Foreign owner accelerated evaporation of Point of Difference between Television rivals
The mystery of why Television Three’s Newshub operation converged in content with the content of the South Seas nation’s competing government controlled media is another example of the perils of New Zealand’s infrastructure falling into foreign ownership.
The nation’s only independent free-to-air television broadcaster is in fact owned in the United States by Warner Brothers Discovery.
This meant a Hollywood-grade infusion of active progressivism added to the channel’s existing tendency to anyway embrace unquestioningly and unbidden such causes.
The result was that instead of establishing a clear point of difference between it and the government channel the TV3-Newshub operation simply converged in content with its opposition.
Why didn’t management see what was happening? Then do something about it by introducing and enforcing a clear point of editorial difference?
The answer is that the channel had now become boxed in by editorial policies stemming from the United States parent Warner Bros which also owns CNN.
Cable Network News is determinedly activist and it was now that TV3-Newshub’s already demonstrable alignment became supercharged.
At first the by now two mirror-image channels failed to see the effect that they had created.
So did the National Party and ACT which stood by as, for example, any weather report from either channel about rain, storm, sun or hail was always capped with the word crisis.
Even after the New Zealand general election toward the end of 2023 in which a coalition of three conservative-orientated parties was victorious both so-called rival channels continued their practice of screening Labour party types face-to-face while only indirectly reporting what anyone in the National Party-led coalition was saying.
Not long after the announcement that the TV 3 channel would abandon active current affairs coverage leaving it commercially merely as an outlet for its parent US programme feeds there was another announcement.
This time the announcement was from the government-owned rival broadcasting operation that it was cutting back drastically on its own current affairs programming and personnel.
Management of the state broadcaster instead of taking advantage of its rival’s publicly-announced decision to quit the current affairs sector, instead deliberately revealed that it was on the ropes too and intended to fire many of its staff in the same television sector.
The conclusion remains that both channels the independent one and the government one operated in its own world, far removed from anything to do with things such as competing for audiences.
Exactly why do both channels share similar no-go areas notably in climate politics in which immense international commitments given by the Labour government are studiously ignored?

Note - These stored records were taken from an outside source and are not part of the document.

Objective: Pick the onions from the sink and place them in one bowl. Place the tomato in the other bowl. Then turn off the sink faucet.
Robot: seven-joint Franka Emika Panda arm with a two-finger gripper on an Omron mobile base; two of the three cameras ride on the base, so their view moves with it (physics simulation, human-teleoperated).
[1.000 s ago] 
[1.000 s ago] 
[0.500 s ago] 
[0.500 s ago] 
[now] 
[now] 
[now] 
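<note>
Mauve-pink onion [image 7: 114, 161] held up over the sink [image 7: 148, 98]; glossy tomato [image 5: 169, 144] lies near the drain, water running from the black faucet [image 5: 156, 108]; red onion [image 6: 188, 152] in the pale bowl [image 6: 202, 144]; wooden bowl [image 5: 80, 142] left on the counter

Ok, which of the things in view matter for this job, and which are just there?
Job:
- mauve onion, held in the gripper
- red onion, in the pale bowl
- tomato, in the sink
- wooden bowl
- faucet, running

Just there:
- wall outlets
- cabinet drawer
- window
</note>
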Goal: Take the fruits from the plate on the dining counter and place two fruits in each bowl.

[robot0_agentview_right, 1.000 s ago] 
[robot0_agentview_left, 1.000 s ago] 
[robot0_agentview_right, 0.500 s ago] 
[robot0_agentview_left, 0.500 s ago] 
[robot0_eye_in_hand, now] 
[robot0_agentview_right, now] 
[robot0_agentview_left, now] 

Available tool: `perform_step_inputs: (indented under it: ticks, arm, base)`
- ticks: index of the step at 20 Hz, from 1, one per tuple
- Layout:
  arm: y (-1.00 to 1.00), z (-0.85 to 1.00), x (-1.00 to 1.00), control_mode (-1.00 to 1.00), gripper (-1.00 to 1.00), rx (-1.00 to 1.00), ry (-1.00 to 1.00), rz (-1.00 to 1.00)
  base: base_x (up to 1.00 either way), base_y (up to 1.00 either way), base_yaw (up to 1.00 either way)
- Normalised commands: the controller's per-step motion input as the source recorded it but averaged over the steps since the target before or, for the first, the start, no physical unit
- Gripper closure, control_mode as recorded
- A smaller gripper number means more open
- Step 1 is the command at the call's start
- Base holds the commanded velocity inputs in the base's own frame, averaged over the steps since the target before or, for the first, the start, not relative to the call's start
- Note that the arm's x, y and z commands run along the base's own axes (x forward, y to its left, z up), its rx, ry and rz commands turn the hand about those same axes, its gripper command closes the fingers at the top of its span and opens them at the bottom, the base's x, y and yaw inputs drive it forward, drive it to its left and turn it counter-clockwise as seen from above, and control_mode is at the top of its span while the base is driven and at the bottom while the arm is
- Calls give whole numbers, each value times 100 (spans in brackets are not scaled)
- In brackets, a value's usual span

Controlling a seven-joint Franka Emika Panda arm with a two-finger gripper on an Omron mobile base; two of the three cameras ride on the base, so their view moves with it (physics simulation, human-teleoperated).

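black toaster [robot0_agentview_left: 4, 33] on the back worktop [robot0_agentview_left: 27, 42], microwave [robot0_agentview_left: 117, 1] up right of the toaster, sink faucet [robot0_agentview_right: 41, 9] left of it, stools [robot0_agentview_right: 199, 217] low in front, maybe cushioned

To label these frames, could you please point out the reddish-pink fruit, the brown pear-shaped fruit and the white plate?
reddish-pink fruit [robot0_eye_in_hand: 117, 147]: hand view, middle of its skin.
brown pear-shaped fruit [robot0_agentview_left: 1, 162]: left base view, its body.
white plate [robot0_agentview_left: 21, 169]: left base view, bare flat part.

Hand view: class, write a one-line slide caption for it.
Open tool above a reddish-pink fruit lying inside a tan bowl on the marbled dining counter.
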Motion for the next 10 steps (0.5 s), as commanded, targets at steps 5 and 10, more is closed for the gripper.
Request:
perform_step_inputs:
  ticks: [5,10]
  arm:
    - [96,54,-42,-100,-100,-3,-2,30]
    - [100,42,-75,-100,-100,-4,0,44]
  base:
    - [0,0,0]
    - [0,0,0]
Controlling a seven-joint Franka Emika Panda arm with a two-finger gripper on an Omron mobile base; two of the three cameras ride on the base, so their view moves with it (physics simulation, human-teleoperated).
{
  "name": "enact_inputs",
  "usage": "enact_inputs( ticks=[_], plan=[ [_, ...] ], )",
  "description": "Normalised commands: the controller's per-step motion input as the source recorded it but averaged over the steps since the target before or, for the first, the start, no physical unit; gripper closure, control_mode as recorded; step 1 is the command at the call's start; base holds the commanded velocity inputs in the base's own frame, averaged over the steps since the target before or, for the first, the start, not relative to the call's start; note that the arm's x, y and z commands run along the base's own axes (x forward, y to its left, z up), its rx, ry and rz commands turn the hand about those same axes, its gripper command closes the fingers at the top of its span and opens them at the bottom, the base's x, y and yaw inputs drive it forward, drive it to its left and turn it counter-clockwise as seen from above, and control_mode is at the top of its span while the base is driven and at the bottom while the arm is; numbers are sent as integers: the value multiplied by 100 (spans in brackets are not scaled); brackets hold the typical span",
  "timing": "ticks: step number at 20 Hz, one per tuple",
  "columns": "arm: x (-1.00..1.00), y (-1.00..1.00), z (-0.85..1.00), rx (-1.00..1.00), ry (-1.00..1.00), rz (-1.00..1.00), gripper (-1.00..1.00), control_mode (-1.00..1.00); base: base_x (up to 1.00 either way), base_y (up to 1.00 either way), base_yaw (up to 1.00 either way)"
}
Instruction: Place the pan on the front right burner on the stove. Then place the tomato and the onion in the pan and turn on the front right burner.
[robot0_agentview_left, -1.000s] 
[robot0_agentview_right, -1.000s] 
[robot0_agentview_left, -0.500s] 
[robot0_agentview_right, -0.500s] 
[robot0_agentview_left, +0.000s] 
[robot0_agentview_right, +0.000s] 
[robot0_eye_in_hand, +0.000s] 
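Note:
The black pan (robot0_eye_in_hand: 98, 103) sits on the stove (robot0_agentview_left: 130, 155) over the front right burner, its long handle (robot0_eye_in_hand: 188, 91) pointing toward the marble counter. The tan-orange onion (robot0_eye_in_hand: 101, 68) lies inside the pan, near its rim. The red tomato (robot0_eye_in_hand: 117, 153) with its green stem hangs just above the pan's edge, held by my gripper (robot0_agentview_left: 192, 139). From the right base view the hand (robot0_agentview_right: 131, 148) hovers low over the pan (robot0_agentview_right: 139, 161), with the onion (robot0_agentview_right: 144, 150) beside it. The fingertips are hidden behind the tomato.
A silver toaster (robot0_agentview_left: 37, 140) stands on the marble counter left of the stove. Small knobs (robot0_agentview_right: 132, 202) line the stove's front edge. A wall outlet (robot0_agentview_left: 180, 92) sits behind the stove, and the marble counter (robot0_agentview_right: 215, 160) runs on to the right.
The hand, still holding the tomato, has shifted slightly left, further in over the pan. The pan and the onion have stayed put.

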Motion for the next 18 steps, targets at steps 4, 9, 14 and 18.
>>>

Similarly both channels leap avidly and simultaneously on voguish trends designed to annoy their audiences which they must know from their own advertising is comprised of those of mature years, and for whom the world did not start just this morning?
There are questions too why the US parent through its subsidiary CNN failed to use its muscle and help out its New Zealand stablemate and fill out its Newshub operation with sympathetic news syndication economies of scale? Some helpful down-the-line feeds from global trouble-spot correspondents? A quick authoritative cut in from Anderson Cooper or Christiane Amanpour (pictured)?
It couldn’t because CNN is readily available packaged into the Sky subscriber service.
This means that in sharing content CNN owner Warner would be competing in with its local already paying customer for CNN which is Sky Television which is a main board NZSE company.
On the government side in state broadcasting the inertia favouring this same progressivist tilt is immovable because it is guaranteed through selective employment.
The view that TV3 and its Newshub operation are victims of fractionating audience is not entirely true. It and its radio subsidiaries remained buoyant well into the internet era
It failed though to understand how its audience was changing and growing older and then compounded this by its warm embrace of activism.
This meant that instead of distancing itself from the government broadcasting operation, the independent broadcaster progressively blended with its opposition.
An organisation that by definition exists to identify trends failed to realise how in eliminating the point of difference between what it was doing and what its state-controlled opposition was doing was in fact deliberately and successfully putting itself out of business.
The forces that led such a highly educated collective to wilfully ignore market teachings on the danger of merging your brand with that of your opposition’s will be a suitable case for study at any business school.
As will be its competing channel’s response to the dislocation which instead of taking advantage of it was to announce its own weakness in the form of mass lay-offs.